Obi-Wan suspendit sa phrase, décontenancé par la netteté de l’image qui venait de surgir de sa mémoire.

— Il abaissait son blaster, reprit-il, étonné. Il n’a pas tué Cerasi.

— Continue, insista Qui-Gon.

— Je me suis mis à courir à mon tour, et j’ai perdu Nield de vue. Je me dirigeais vers Cerasi. J’ai vu briller un éclair au sommet de l’immeuble à l’autre bout de la place. J’ai espéré que le soleil ne m’éblouirait pas. Je devais englober tout l’espace. J’ai entendu un tir de blaster. C’est alors qu’elle est tombée.

— Ouvre les yeux, Obi-Wan. J’ai une question à te poser.

Obi-Wan obéit.

— Tu ne m’as pas dit que le ciel était gris ce jour-là ? Nuageux ?

Obi-Wan acquiesça.

— Alors comment le soleil pouvait-il se refléter sur le rebord d’un toit ?

Qui-Gon posa ses mains sur les épaules d’Obi-Wan et le fit pivoter.
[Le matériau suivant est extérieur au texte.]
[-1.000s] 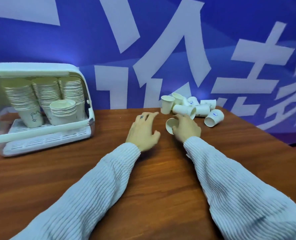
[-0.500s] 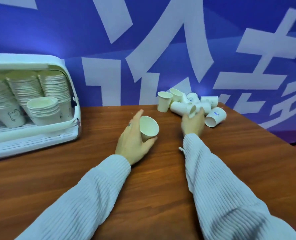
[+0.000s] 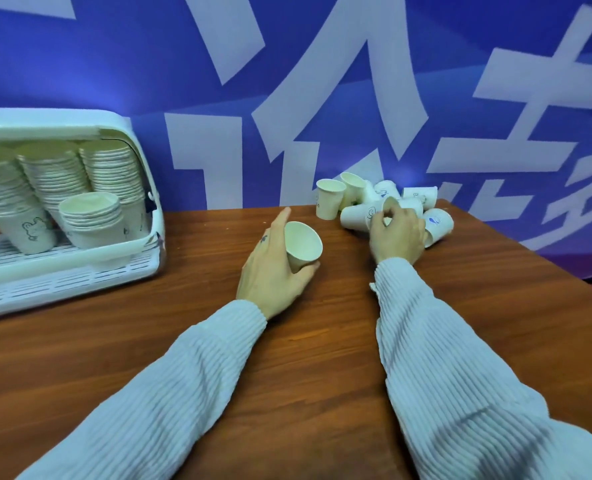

— Regarde. Là, tout en haut. Est-il possible que, en fait, tu aies vu quelqu’un qui se tenait sur ce toit ? Cette lueur pouvait-elle être l’éclair d’un tir de blaster ?

— Oui, fit Obi-Wan, soudain surexcité. C’est une possibilité.

— Une dernière question, poursuivit Qui-Gon. Tu m’as dit que ce jour-là, les Anciens étaient armés. Mais c’était avant qu’ils ne fassent venir les armes de l’extérieur. Où les ont-ils trouvées ? Si tu avais récupéré toutes les armes pour les remiser dans un entrepôt, comment les Anciens ont-ils pu se constituer un nouveau stock ?

— Je ne sais pas, répondit Obi-Wan. J’ai présumé qu’ils les avaient fait venir en douce de l’extérieur.

Qui-Gon eut un sourire glacial.

— Tu as présumé ? Voilà qui n’est guère digne d’un Jedi.

Obi-Wan tenta de cacher son découragement. Qui-Gon avait raison. Il avait perdu cette discipline mentale que chaque Jedi se devait d’acquérir. Il venait d’en donner la preuve à Qui-Gon.

Maintenant, son ancien Maître lui ferait encore moins confiance qu’avant.